Vienna liked the coffee house so well that by 1839 there were eighty of them in the city proper and fifty more in the suburbs.
Chapter X
THE COFFEE HOUSES OF OLD LONDON
One of the most picturesque chapters in the history of coffee—The first coffee house in London—The first coffee handbill, and the first newspaper advertisement for coffee—Strange coffee mixtures—Fantastic coffee claims—Coffee prices and coffee licenses—Coffee club of the Rota—Early coffee-house manners and customs—Coffee-house keepers' tokens—Opposition to the coffee house—"Penny universities"—Weird coffee substitutes—The proposed coffee-house newspaper monopoly—Evolution of the club—Decline and fall of the coffee house—Pen pictures of coffee-house life—Famous coffee houses of the seventeenth and eighteenth centuries—Some Old World pleasure gardens—Locating the notable coffee houses
The two most picturesque chapters in the history of coffee have to do with the period of the old London and Paris coffee houses of the seventeenth and eighteenth centuries.
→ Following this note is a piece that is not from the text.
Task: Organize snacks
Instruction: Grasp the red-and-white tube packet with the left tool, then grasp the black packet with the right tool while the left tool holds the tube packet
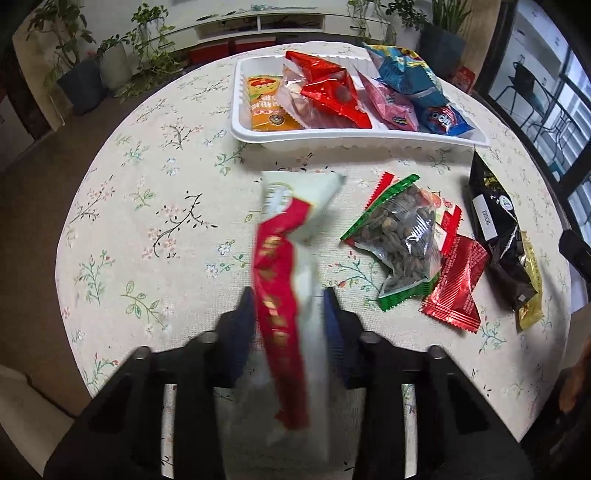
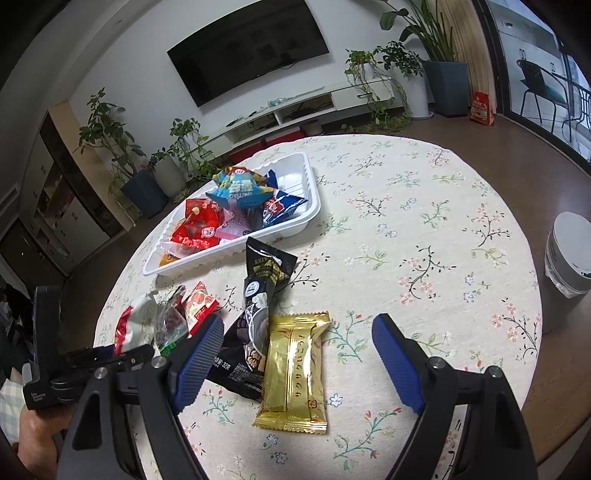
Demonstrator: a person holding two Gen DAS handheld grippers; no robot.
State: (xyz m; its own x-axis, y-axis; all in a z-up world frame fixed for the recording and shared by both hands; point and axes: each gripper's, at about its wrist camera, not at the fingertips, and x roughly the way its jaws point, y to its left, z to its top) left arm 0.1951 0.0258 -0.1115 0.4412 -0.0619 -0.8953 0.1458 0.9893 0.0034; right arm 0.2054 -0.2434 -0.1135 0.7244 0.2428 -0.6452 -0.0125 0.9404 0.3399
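In the left wrist view, a white and red snack packet [image 1: 291,280] is clamped between the left gripper [image 1: 290,299] fingers, with the white tray [image 1: 332,138] of snacks at twelve o'clock, while in the right wrist view the right gripper [image 2: 295,354] is held wide apart over a gold packet [image 2: 295,369] on the floral tablecloth [image 2: 424,229].

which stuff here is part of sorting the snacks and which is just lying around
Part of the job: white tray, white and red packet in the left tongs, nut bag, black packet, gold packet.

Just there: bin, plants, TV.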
Much of the poetry and romance of coffee centers around this time.
"The history of coffee houses," says D'Israeli, "ere the invention of clubs, was that of the manners, the morals and the politics of a people." And so the history of the London coffee houses of the seventeenth and eighteenth centuries is indeed the history of the manners and customs of the English people of that period.